### Exercise brief
Would you please write out each entry that follows, exactly as written?
—————
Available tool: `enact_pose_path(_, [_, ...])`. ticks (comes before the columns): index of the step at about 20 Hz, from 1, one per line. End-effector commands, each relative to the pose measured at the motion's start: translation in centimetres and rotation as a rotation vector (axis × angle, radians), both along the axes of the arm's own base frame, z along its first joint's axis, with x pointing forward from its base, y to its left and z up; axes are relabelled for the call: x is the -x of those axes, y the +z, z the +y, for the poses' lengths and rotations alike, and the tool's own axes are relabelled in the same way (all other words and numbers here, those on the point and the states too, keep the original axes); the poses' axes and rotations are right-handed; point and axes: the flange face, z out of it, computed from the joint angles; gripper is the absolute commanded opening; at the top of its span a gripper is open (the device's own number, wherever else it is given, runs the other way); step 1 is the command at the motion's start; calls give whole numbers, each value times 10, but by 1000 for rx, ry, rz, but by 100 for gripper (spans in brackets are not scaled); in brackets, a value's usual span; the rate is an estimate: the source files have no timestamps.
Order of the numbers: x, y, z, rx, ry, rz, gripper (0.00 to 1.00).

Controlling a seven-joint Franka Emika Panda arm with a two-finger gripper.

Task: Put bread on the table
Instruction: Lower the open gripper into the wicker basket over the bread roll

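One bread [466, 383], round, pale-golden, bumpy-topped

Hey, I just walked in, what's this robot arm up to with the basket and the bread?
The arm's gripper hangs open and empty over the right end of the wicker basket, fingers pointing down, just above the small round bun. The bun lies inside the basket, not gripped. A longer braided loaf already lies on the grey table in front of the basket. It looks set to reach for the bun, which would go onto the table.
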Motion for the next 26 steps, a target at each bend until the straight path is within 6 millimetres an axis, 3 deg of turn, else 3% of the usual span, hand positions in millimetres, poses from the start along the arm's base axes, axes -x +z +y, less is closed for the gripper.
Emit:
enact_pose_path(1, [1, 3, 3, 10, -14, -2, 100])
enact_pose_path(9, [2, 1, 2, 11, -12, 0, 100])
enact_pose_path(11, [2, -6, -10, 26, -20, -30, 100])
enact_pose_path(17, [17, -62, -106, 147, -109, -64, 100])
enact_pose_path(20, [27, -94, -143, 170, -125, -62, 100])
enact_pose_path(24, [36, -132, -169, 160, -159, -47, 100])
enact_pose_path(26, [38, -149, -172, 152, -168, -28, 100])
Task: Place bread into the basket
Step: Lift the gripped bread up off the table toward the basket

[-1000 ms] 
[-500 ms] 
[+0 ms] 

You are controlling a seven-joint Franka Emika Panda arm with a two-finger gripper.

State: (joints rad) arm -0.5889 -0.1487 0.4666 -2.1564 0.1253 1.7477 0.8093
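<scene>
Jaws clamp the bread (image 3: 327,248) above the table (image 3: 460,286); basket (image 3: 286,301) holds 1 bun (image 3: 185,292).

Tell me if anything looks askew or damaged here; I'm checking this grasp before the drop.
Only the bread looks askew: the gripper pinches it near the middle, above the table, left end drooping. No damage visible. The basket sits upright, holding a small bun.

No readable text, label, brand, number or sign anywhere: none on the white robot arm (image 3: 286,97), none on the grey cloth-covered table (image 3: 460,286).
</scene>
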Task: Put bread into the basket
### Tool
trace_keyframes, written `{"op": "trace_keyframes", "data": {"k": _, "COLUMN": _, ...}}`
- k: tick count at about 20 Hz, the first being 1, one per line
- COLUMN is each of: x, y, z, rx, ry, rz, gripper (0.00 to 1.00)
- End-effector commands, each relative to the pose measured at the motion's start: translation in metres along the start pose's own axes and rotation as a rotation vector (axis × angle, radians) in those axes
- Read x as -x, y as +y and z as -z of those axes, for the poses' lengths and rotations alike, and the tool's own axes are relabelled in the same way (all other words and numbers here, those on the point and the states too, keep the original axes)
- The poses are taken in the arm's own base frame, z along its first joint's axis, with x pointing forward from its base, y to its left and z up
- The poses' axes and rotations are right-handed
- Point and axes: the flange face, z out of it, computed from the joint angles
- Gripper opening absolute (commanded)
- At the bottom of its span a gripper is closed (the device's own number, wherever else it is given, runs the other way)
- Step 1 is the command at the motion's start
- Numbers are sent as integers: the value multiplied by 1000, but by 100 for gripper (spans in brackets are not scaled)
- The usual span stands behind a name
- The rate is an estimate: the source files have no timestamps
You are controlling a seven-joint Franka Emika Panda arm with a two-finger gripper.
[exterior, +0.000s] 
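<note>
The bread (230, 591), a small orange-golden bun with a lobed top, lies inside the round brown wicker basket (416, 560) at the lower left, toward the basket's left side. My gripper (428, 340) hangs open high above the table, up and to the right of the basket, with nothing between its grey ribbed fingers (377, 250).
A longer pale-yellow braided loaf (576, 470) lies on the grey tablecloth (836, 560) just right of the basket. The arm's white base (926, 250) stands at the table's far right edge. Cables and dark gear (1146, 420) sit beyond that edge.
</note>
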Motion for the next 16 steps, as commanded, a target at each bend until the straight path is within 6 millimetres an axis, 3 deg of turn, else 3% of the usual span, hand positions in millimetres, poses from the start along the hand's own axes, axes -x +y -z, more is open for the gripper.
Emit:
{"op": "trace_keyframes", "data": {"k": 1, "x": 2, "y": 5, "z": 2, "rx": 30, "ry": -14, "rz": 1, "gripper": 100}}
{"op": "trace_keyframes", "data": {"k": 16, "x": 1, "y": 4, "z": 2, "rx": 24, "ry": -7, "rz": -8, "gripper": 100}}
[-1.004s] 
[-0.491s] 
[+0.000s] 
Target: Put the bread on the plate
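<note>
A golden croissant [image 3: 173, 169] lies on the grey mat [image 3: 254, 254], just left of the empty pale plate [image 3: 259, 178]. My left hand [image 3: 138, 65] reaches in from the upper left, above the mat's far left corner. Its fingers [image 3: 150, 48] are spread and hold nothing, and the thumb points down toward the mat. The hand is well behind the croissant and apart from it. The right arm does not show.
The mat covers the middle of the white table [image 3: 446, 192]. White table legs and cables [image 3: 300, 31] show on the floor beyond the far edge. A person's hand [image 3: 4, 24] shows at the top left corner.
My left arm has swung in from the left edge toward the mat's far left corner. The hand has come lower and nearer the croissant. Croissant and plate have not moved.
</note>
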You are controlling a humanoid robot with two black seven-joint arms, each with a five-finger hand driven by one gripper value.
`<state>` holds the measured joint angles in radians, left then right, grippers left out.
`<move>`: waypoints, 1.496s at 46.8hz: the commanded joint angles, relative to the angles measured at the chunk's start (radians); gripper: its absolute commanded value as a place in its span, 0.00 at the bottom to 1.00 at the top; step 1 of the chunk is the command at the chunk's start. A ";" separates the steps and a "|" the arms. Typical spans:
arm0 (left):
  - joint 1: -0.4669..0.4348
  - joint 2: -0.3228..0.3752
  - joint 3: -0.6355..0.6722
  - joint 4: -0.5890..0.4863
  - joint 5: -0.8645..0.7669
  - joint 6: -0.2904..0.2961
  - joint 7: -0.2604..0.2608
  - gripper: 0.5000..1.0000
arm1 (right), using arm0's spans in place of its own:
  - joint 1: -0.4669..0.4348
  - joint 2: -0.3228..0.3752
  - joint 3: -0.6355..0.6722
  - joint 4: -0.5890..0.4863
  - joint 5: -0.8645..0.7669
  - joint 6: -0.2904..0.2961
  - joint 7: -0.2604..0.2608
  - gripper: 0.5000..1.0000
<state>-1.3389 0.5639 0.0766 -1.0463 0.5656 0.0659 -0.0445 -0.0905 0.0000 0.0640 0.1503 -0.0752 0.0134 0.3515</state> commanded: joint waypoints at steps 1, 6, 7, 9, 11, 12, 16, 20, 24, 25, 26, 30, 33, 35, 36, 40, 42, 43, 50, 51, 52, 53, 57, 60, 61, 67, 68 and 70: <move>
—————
### Written solution
Available tool: `enact_pose_path(_, [_, ...])`. ticks (comes before the columns): index of the step at about 20 Hz, from 1, one per line. End-effector commands, each relative to the pose measured at the motion's start: translation in centimetres and rotation as a rotation vector (axis × angle, radians), both along the axes of the arm's own base frame, z along its first joint's axis, with x pointing forward from its base, y to its left and z up; axes are relabelled for the call: x is the -x of those axes, y the +z, z the +y, for the poses' lengths and rotations alike, and the tool's own axes are relabelled in the same way (all other words and numbers here, those on the point and the states too, keep the original axes); the poses' axes and rotations are right-handed; point and axes: the flange face, z out of it, computed from the joint angles; gripper is the absolute commanded opening; at the top of its span a gripper is open (the device's own number, wherever else it is given, runs the other way); step 1 is the command at the motion's start; calls give whole numbers, each value times 10, but by 1000 for rx, ry, rz, but by 100 for gripper (spans in brackets are not scaled); in brackets, a value's usual span; the rate is an estimate: the source files have no timestamps.
Order of the numbers: x, y, z, rx, ry, rz, gripper (0.00 to 1.00).

Controlling a seven-joint Franka Emika Panda arm with a two-finger gripper.

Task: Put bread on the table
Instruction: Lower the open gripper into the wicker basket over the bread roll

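One bread [466, 383], round, pale-golden, bumpy-topped

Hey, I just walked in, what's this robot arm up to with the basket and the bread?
The arm's gripper hangs open and empty over the right end of the wicker basket, fingers pointing down, just above the small round bun. The bun lies inside the basket, not gripped. A longer braided loaf already lies on the grey table in front of the basket. It looks set to reach for the bun, which would go onto the table.
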Motion for the next 26 steps, a target at each bend until the straight path is within 6 millimetres an axis, 3 deg of turn, else 3% of the usual span, hand positions in millimetres, poses from the start along the arm's base axes, axes -x +z +y, less is closed for the gripper.
Emit:
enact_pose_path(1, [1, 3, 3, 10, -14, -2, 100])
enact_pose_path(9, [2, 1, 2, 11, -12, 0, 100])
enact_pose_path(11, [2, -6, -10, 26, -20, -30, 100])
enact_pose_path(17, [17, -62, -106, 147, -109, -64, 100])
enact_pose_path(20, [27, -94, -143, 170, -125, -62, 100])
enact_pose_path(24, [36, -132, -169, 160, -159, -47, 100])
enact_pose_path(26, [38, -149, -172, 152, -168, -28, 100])
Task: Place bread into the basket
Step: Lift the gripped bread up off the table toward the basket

[-1000 ms] 
[-500 ms] 
[+0 ms] 

You are controlling a seven-joint Franka Emika Panda arm with a two-finger gripper.

State: (joints rad) arm -0.5889 -0.1487 0.4666 -2.1564 0.1253 1.7477 0.8093
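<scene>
Jaws clamp the bread (image 3: 327,248) above the table (image 3: 460,286); basket (image 3: 286,301) holds 1 bun (image 3: 185,292).

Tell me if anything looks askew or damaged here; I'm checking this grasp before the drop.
Only the bread looks askew: the gripper pinches it near the middle, above the table, left end drooping. No damage visible. The basket sits upright, holding a small bun.

No readable text, label, brand, number or sign anywhere: none on the white robot arm (image 3: 286,97), none on the grey cloth-covered table (image 3: 460,286).
</scene>
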Task: Put bread into the basket
### Tool
trace_keyframes, written `{"op": "trace_keyframes", "data": {"k": _, "COLUMN": _, ...}}`
- k: tick count at about 20 Hz, the first being 1, one per line
- COLUMN is each of: x, y, z, rx, ry, rz, gripper (0.00 to 1.00)
- End-effector commands, each relative to the pose measured at the motion's start: translation in metres along the start pose's own axes and rotation as a rotation vector (axis × angle, radians) in those axes
- Read x as -x, y as +y and z as -z of those axes, for the poses' lengths and rotations alike, and the tool's own axes are relabelled in the same way (all other words and numbers here, those on the point and the states too, keep the original axes)
- The poses are taken in the arm's own base frame, z along its first joint's axis, with x pointing forward from its base, y to its left and z up
- The poses' axes and rotations are right-handed
- Point and axes: the flange face, z out of it, computed from the joint angles
- Gripper opening absolute (commanded)
- At the bottom of its span a gripper is closed (the device's own number, wherever else it is given, runs the other way)
- Step 1 is the command at the motion's start
- Numbers are sent as integers: the value multiplied by 1000, but by 100 for gripper (spans in brackets are not scaled)
- The usual span stands behind a name
- The rate is an estimate: the source files have no timestamps
You are controlling a seven-joint Franka Emika Panda arm with a two-finger gripper.
[exterior, +0.000s] 
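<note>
The bread (230, 591), a small orange-golden bun with a lobed top, lies inside the round brown wicker basket (416, 560) at the lower left, toward the basket's left side. My gripper (428, 340) hangs open high above the table, up and to the right of the basket, with nothing between its grey ribbed fingers (377, 250).
A longer pale-yellow braided loaf (576, 470) lies on the grey tablecloth (836, 560) just right of the basket. The arm's white base (926, 250) stands at the table's far right edge. Cables and dark gear (1146, 420) sit beyond that edge.
</note>
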Motion for the next 16 steps, as commanded, a target at each bend until the straight path is within 6 millimetres an axis, 3 deg of turn, else 3% of the usual span, hand positions in millimetres, poses from the start along the hand's own axes, axes -x +y -z, more is open for the gripper.
Emit:
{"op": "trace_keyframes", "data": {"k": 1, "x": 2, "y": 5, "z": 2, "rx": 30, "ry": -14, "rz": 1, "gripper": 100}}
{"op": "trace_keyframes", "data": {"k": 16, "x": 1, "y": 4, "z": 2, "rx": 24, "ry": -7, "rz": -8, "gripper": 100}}
[-1.004s] 
[-0.491s] 
[+0.000s] 
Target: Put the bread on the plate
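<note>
A golden croissant [image 3: 173, 169] lies on the grey mat [image 3: 254, 254], just left of the empty pale plate [image 3: 259, 178]. My left hand [image 3: 138, 65] reaches in from the upper left, above the mat's far left corner. Its fingers [image 3: 150, 48] are spread and hold nothing, and the thumb points down toward the mat. The hand is well behind the croissant and apart from it. The right arm does not show.
The mat covers the middle of the white table [image 3: 446, 192]. White table legs and cables [image 3: 300, 31] show on the floor beyond the far edge. A person's hand [image 3: 4, 24] shows at the top left corner.
My left arm has swung in from the left edge toward the mat's far left corner. The hand has come lower and nearer the croissant. Croissant and plate have not moved.
</note>
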You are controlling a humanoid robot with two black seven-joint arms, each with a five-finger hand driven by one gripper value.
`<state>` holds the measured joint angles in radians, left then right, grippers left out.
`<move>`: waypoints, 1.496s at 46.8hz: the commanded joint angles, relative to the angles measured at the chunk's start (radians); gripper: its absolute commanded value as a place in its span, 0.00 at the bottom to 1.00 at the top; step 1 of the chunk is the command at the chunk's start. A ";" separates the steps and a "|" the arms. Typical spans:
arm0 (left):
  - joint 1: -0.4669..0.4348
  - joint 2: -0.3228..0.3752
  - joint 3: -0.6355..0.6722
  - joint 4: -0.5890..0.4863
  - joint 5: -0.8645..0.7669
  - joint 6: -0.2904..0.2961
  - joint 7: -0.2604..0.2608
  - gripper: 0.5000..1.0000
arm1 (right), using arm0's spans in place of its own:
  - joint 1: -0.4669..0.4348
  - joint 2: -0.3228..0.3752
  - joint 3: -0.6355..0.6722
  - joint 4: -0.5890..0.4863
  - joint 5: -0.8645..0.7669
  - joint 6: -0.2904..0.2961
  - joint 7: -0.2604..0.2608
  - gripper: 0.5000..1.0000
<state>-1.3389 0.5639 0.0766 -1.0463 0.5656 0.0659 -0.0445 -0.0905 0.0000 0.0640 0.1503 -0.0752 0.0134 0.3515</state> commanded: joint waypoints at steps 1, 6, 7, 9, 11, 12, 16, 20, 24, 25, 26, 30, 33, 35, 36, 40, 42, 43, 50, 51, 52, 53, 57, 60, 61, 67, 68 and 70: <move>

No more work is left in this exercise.